In Moscow, she set up a hospital for the wounded and created special committees to provide for the widows and orphans of those killed at the front. But Russian troops suffered one defeat after another. The war showed Russia's technical and military unpreparedness and the shortcomings of public administration. Scores began to be settled for past grievances of arbitrariness or injustice, the unprecedented scale of terrorist acts, rallies, and strikes.
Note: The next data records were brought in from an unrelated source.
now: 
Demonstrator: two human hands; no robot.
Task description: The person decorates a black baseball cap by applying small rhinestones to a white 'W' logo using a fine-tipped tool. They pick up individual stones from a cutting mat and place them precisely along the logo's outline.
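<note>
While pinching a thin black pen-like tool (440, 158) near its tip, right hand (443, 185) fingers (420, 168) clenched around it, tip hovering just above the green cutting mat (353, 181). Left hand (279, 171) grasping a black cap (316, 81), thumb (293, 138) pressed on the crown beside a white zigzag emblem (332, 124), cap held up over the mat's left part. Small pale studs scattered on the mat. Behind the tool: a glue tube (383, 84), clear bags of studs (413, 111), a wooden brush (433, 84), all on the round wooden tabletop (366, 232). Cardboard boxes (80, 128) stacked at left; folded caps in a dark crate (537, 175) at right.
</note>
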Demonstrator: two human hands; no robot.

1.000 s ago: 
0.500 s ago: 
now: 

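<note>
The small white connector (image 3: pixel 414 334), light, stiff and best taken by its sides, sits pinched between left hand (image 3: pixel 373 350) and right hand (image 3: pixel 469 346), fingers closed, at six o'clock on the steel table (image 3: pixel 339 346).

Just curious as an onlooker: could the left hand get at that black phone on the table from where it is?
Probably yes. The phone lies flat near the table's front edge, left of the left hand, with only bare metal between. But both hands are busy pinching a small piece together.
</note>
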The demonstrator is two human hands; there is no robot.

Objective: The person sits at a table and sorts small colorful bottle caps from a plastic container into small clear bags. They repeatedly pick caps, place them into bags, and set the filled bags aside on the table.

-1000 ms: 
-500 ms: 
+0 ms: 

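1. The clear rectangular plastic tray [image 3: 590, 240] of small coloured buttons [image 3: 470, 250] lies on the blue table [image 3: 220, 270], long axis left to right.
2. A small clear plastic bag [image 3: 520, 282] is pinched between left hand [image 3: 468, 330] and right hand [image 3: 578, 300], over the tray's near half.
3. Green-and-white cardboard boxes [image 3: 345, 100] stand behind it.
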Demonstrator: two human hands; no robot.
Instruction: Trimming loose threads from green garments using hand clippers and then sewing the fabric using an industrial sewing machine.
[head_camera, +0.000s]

The state and social order was falling apart, a revolution was approaching.
Emperor Nicholas II, Empress Alexandra Feodorovna and Grand Duchess Elizaveta Feodorovna, D. Belyukin
Emperor Nicholas II, Empress Alexandra Feodorovna, Grand Duke Sergei Alexandrovich, Grand Duchess Elizaveta Feodorovna
Sergei Alexandrovich believed that it was necessary to take tougher measures against the revolutionaries and reported this to the emperor, saying that given the current situation he could no longer hold the position of Governor-General of Moscow. The Emperor accepted his resignation and the couple left the governor's house, moving temporarily to Neskuchnoye.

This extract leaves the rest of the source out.